Georgia has become the first state to make it easier for hospitals in rural or underserved areas to contract directly for healthcare services with employers or individuals by lowering the capitalization requirements for HMOs in those areas to $1 million from $3 million.
The new regulations, approved by the Georgia Insurance Department last week, were opposed by HMOs, insurance companies and the state's only hospital-based HMO, FamilyPlus Health Plans of Georgia. The rules allow hospitals to bypass payers in managed-care contracting and form what are called "provider-sponsored healthcare corporations."
Under the new rules, HMOs linked to a provider group would be allowed to apply for an HMO license by reserving only $1 million in capital.

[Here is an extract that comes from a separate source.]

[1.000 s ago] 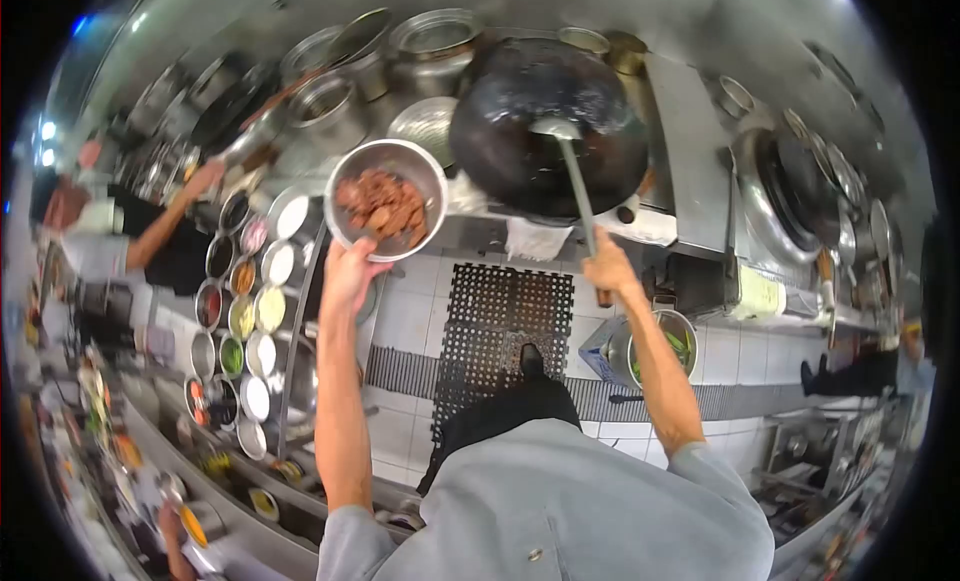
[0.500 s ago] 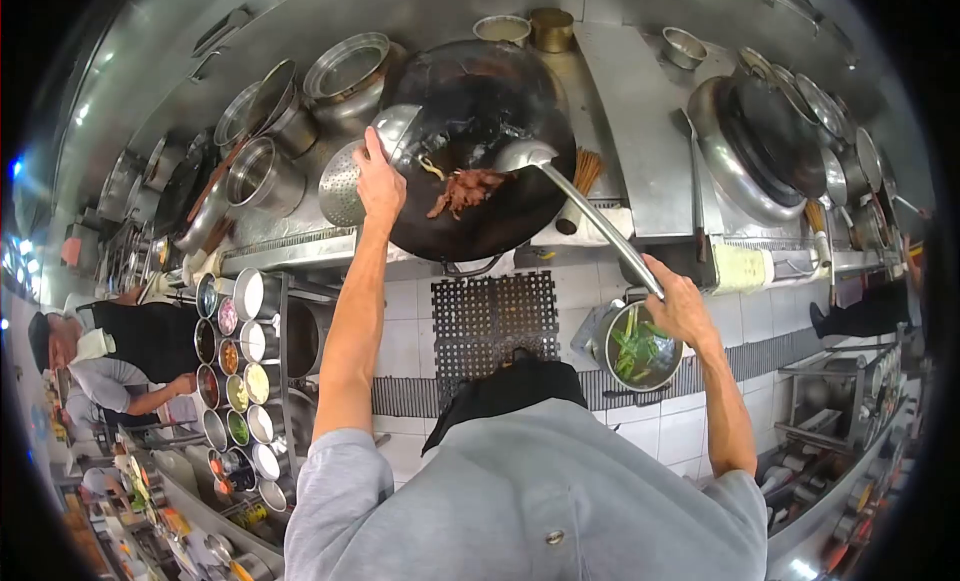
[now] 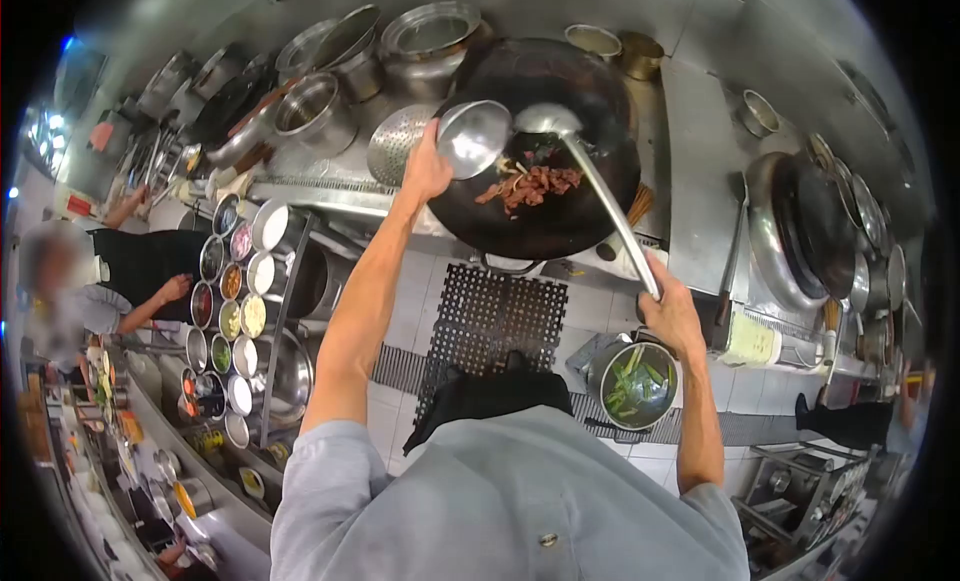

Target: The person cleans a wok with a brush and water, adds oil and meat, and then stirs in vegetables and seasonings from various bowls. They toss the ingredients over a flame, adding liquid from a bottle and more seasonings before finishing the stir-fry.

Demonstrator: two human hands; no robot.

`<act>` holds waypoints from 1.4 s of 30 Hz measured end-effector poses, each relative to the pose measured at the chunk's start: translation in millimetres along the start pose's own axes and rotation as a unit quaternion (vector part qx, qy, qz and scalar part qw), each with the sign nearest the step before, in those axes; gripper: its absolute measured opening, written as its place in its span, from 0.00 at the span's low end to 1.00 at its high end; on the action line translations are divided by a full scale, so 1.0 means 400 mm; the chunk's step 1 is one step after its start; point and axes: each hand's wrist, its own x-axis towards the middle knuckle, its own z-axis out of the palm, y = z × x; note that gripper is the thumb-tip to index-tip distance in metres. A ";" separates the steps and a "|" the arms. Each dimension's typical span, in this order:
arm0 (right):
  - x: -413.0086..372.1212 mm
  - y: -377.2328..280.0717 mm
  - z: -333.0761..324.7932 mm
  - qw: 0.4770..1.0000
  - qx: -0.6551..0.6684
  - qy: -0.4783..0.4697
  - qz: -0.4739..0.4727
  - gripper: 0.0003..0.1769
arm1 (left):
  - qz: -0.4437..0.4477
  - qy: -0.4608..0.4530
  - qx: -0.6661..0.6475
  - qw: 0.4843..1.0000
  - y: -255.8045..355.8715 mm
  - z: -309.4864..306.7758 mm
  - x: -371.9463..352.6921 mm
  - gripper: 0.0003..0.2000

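Observation:
My left hand grips a steel bowl, tipped on its side over the left rim of a large black wok. Strips of brown meat lie in the middle of the wok. My right hand holds the end of a long-handled ladle; the ladle's cup hangs over the wok just right of the tipped bowl.
A perforated strainer and several steel pots stand left of the wok. A rack of seasoning containers runs along the left. A bowl of green vegetables sits below my right hand. A second wok is at right. Another person stands at far left.
A second ago the bowl was upright and full of meat, the wok empty. The meat now lies in the wok, the bowl is tipped and empty, and the ladle has shifted slightly.

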 end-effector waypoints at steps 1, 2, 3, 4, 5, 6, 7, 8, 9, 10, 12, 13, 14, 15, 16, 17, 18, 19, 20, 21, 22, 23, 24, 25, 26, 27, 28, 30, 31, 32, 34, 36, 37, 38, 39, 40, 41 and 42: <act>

A spokesman for the Georgia Association of HMOs said the relaxed capitalization rules should be extended to all HMOs.
Initially, the rules only will extend to provider-sponsored HMOs located in nonmetropolitan areas, said John Oxendine, state insurance commissioner. Eventually, all areas of the state, including Atlanta, would become eligible, he said.
The Georgia Hospital Association and the Medical Association of Georgia lobbied hard to immediately extend eligibility to the entire state, association officials said.

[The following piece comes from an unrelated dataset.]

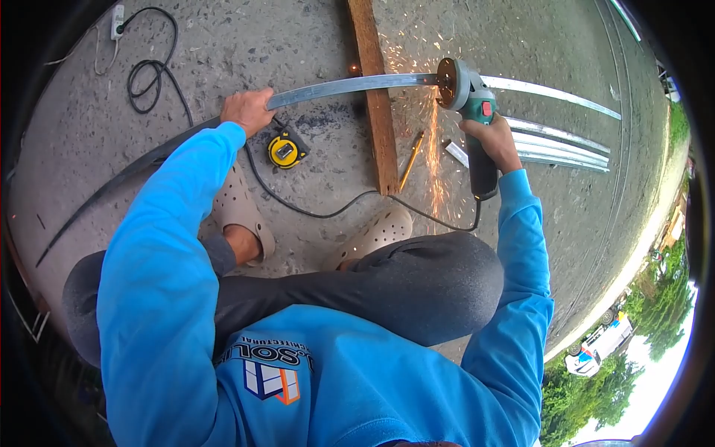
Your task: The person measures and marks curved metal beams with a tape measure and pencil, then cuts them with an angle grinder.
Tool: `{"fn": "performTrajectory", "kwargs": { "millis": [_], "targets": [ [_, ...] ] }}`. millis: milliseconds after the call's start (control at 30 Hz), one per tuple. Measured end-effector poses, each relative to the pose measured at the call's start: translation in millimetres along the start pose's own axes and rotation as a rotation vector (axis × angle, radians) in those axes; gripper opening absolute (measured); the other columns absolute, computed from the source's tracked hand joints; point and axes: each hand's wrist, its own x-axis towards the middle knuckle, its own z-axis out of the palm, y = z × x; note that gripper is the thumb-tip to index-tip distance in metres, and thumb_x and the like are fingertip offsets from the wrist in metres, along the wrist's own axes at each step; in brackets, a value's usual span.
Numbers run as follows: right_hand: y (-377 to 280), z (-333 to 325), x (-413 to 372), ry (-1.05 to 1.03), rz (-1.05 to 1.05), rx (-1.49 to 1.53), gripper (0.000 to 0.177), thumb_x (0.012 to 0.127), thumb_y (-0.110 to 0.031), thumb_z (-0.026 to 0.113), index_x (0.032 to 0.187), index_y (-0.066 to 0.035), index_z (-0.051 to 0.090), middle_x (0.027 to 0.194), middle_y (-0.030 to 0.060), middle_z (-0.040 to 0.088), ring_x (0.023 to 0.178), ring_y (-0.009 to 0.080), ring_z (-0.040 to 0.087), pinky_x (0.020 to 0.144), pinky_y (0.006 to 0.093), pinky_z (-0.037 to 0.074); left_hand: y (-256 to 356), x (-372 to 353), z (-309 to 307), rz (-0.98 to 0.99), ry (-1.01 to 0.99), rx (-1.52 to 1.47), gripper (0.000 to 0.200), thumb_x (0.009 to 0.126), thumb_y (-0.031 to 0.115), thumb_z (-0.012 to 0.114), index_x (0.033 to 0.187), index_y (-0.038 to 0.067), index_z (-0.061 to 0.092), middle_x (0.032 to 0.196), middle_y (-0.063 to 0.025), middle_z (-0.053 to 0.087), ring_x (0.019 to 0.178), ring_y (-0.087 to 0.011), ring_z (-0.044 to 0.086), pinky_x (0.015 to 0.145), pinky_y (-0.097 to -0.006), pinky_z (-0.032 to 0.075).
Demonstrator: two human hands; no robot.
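Note:
With my left hand [248,112] I grip a long metal strip [335,88] that runs across a wooden plank [370,89]. My right hand [493,140] is wrapped round the body of an angle grinder [478,104], green and black with a red button. The grinder's disc [447,83] meets the metal strip just right of the plank, and orange sparks [434,153] spray down and up from there. Past the disc, a strip of metal [551,91] continues to the right. A yellow and black tape measure [285,150] lies on the floor below my left hand.
A pencil [411,162] and a short metal offcut [456,153] lie beside the plank. Several metal strips [562,147] rest at the right. The grinder's black cord [320,216] crosses the concrete near my shoes [380,227]. An extension socket [118,21] is at upper left.

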Motion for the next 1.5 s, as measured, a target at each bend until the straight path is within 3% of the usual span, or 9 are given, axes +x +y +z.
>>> {"fn": "performTrajectory", "kwargs": {
  "millis": [433, 500, 533, 567, 633, 767, 833, 967, 1500],
  "targets": [
    [6.0, -6.9, -33.7, 0.029, 0.013, 0.071, 0.049, 0.071, -0.035, 0.079, 0.097, 0.007, 0.070, 0.087, 0.0118, 0.071, 0.077, 0.0186, 0.066, 0.074, 0.0332, 0.053, 1.9, 2.3, -14.9, 0.012, -0.084, -0.064, 0.037, 0.087, 0.044, 0.075, 0.093, 0.009, 0.065, 0.084, -0.0131, 0.072, 0.080, -0.0373, 0.070, 0.071, -0.0492, 0.054],
    [8.3, -10.0, -44.1, 0.042, -0.008, 0.090, 0.048, 0.072, -0.032, 0.079, 0.100, 0.006, 0.069, 0.089, 0.0112, 0.071, 0.078, 0.0179, 0.066, 0.075, 0.0328, 0.053, -14.4, 15.1, -4.8, 0.192, -0.140, -0.293, 0.042, 0.085, 0.046, 0.076, 0.100, 0.008, 0.068, 0.080, -0.0113, 0.071, 0.075, -0.0305, 0.071, 0.067, -0.0456, 0.054],
    [12.6, -9.7, -47.0, 0.037, -0.013, 0.110, 0.046, 0.074, -0.031, 0.078, 0.100, 0.006, 0.069, 0.088, 0.0099, 0.070, 0.077, 0.0164, 0.064, 0.073, 0.0318, 0.052, -23.2, 36.5, -4.2, 0.176, -0.441, -0.429, 0.046, 0.084, 0.045, 0.077, 0.108, 0.006, 0.069, 0.078, -0.0096, 0.071, 0.076, -0.0242, 0.071, 0.067, -0.0417, 0.053],
    [16.2, -9.8, -51.5, 0.031, -0.014, 0.129, 0.045, 0.075, -0.030, 0.077, 0.101, 0.006, 0.068, 0.087, 0.0086, 0.069, 0.076, 0.0150, 0.063, 0.071, 0.0308, 0.051, -16.9, 41.8, -12.4, 0.182, -0.439, -0.427, 0.046, 0.084, 0.045, 0.077, 0.108, 0.006, 0.069, 0.078, -0.0096, 0.071, 0.076, -0.0242, 0.071, 0.067, -0.0417, 0.053],
    [11.3, -8.9, -62.5, 0.032, -0.002, 0.114, 0.043, 0.076, -0.028, 0.076, 0.102, 0.006, 0.067, 0.088, 0.0076, 0.069, 0.077, 0.0144, 0.062, 0.072, 0.0300, 0.050, -1.4, 47.8, -35.7, -0.163, -0.847, -0.572, 0.042, 0.086, 0.040, 0.077, 0.102, 0.002, 0.070, 0.079, -0.0100, 0.071, 0.074, -0.0239, 0.070, 0.067, -0.0413, 0.051],
    [17.9, -2.3, -65.4, 0.048, -0.011, 0.196, 0.047, 0.073, -0.027, 0.081, 0.105, 0.004, 0.067, 0.092, 0.0091, 0.070, 0.082, 0.0155, 0.064, 0.077, 0.0310, 0.052, -3.8, 42.5, -18.6, -0.056, -0.695, -0.413, 0.043, 0.086, 0.044, 0.077, 0.097, 0.002, 0.072, 0.074, -0.0111, 0.070, 0.071, -0.0255, 0.069, 0.064, -0.0424, 0.050],
    [18.6, -0.2, -71.0, 0.068, 0.022, 0.221, 0.046, 0.073, -0.027, 0.081, 0.104, 0.004, 0.067, 0.092, 0.0088, 0.070, 0.082, 0.0155, 0.064, 0.077, 0.0309, 0.052, 8.6, 15.4, -21.9, 0.080, -0.244, -0.204, 0.047, 0.086, 0.049, 0.077, 0.092, 0.003, 0.073, 0.068, -0.0127, 0.066, 0.066, -0.0268, 0.067, 0.062, -0.0437, 0.048],
    [24.8, -0.5, -69.4, 0.056, 0.021, 0.226, 0.046, 0.073, -0.028, 0.081, 0.103, 0.004, 0.067, 0.091, 0.0087, 0.070, 0.081, 0.0156, 0.064, 0.076, 0.0308, 0.052, 17.0, -5.2, -10.5, 0.064, -0.072, -0.091, 0.045, 0.089, 0.051, 0.073, 0.091, 0.006, 0.074, 0.069, -0.0136, 0.065, 0.070, -0.0320, 0.066, 0.065, -0.0472, 0.049],
    [24.4, 6.6, -39.5, 0.037, 0.004, 0.076, 0.053, 0.071, -0.036, 0.080, 0.100, 0.006, 0.069, 0.088, 0.0127, 0.071, 0.079, 0.0201, 0.067, 0.076, 0.0329, 0.054, 17.1, -5.4, -0.6, 0.076, -0.082, 0.079, 0.025, 0.094, 0.030, 0.070, 0.106, 0.008, 0.069, 0.078, -0.0148, 0.071, 0.074, -0.0361, 0.070, 0.068, -0.0490, 0.055]
  ]
}}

A GHA spokeswoman said the provider-sponsored HMOs will increase quality and access to healthcare services while decreasing costs.
But FamilyPlus officials said lowering the capital requirements could lead to defaults by provider-sponsored HMOs and increase consumer risks. FamilyPlus is owned by Egleston Children's Health Care System, Atlanta.

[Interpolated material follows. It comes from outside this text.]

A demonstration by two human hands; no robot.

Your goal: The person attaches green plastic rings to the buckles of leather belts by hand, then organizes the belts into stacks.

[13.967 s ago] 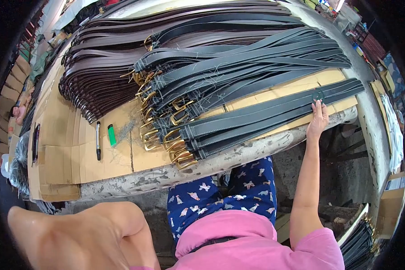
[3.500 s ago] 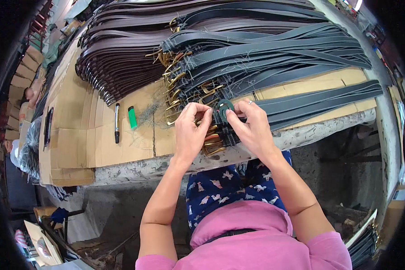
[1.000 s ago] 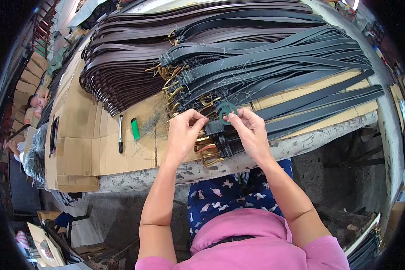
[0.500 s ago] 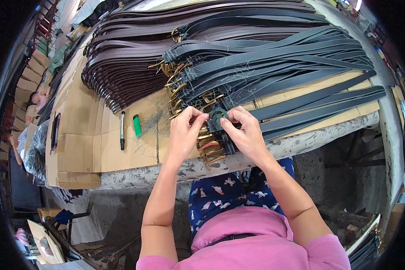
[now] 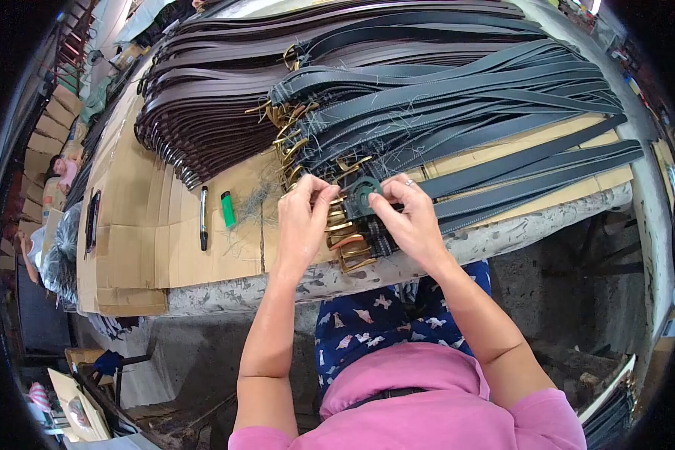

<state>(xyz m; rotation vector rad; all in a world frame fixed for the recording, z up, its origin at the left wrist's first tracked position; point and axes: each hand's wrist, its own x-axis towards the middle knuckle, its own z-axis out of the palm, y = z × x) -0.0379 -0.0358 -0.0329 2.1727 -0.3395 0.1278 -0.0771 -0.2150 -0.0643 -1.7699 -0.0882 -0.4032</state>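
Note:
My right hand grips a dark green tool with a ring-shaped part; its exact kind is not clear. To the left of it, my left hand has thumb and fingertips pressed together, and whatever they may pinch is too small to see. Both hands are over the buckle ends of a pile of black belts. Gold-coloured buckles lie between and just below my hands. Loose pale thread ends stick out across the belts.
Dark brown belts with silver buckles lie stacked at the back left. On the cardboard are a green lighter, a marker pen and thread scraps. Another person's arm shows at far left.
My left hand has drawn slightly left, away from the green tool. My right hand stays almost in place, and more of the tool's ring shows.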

As physician-hospital organizations began proliferating last year, the American Association of Health Plans challenged state insurance commissioners to enforce existing laws that regulate PHOs and their ability to form HMOs and contract directly with employers.
The Georgia Insurance Department began cracking down on hospitals seeking to contract directly with employers. Last year, Promina Health System, Atlanta, was forced to eliminate monthly capitated payments from its direct managed-care contract with Cobb County. In addition, the provision that Promina and Cobb County share 10% of contract savings was eliminated. The county pays for claims in a fee-for-service arrangement.
Rebecca McQueen, Promina's senior vice president for managed care, said the state's new regulations don't affect Promina. In April, Promina applied for an HMO license and will pay $3 million to the state when its application is approved later this summer, she said.
"We don't have any concerns (about the new state HMO regulations) as long as the insurance commissioner regulates the (provider-sponsored HMOs)," McQueen said. "We believe the underserved areas need access to managed care. There are very few hospitals or physicians there."